### What is needed
Could you tally the lines in the listing below that include the word "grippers"? Respond with the total alone.

|---|

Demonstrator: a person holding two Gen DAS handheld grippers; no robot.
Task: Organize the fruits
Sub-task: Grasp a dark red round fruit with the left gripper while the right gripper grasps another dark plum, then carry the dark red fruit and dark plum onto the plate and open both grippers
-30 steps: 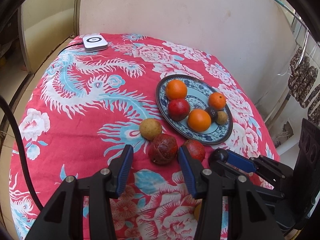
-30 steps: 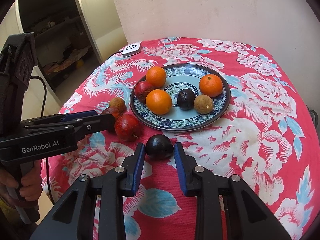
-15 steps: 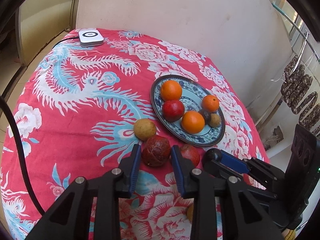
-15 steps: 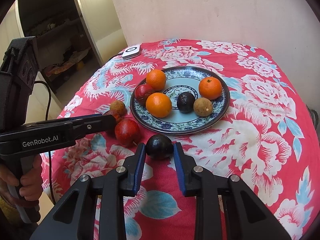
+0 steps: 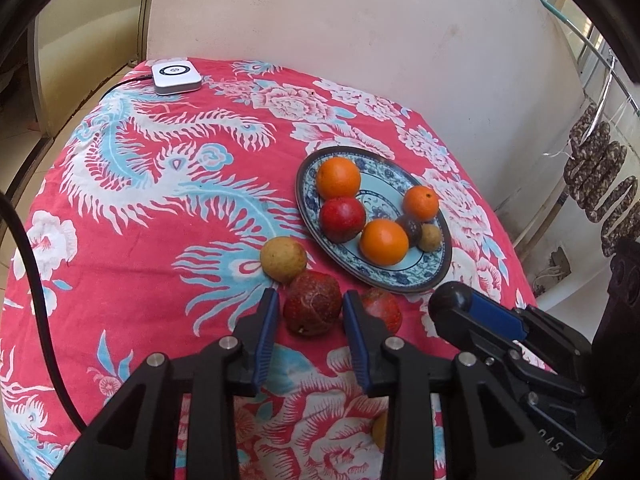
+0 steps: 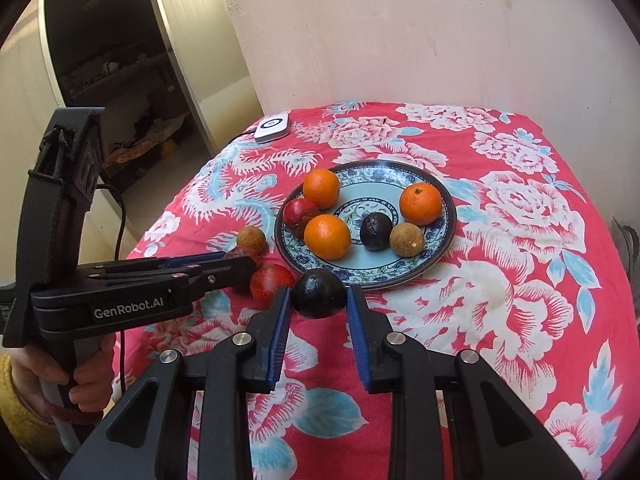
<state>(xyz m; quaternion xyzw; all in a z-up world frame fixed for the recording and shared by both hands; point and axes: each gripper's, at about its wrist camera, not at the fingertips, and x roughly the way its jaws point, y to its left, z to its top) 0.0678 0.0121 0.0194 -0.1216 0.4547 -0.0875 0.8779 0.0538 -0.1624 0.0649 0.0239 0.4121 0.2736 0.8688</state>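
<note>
A blue patterned plate [image 5: 436,276] [image 6: 444,248] on the red cloth holds several fruits: oranges, a red one, a dark one, a tan one. My left gripper [image 5: 308,304] is shut on a dark red fruit [image 5: 313,309], which seems slightly raised above the cloth. A tan fruit [image 5: 283,259] and a red fruit [image 5: 383,309] lie beside it. My right gripper [image 6: 318,296] is shut on a black fruit [image 6: 319,293] held just before the plate's near rim. It also shows in the left wrist view [image 5: 454,302].
A white device [image 5: 176,76] [image 6: 273,127] with a cable lies at the table's far left corner. A wall stands behind the table. A small yellow fruit [image 5: 380,428] lies near the front edge. Sausages [image 5: 600,184] hang to the right.
My left gripper closed on the dark red fruit and seems to lift it a little. My right gripper closed on the black fruit and raised it toward the plate.
</note>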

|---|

### Answer to the problem
2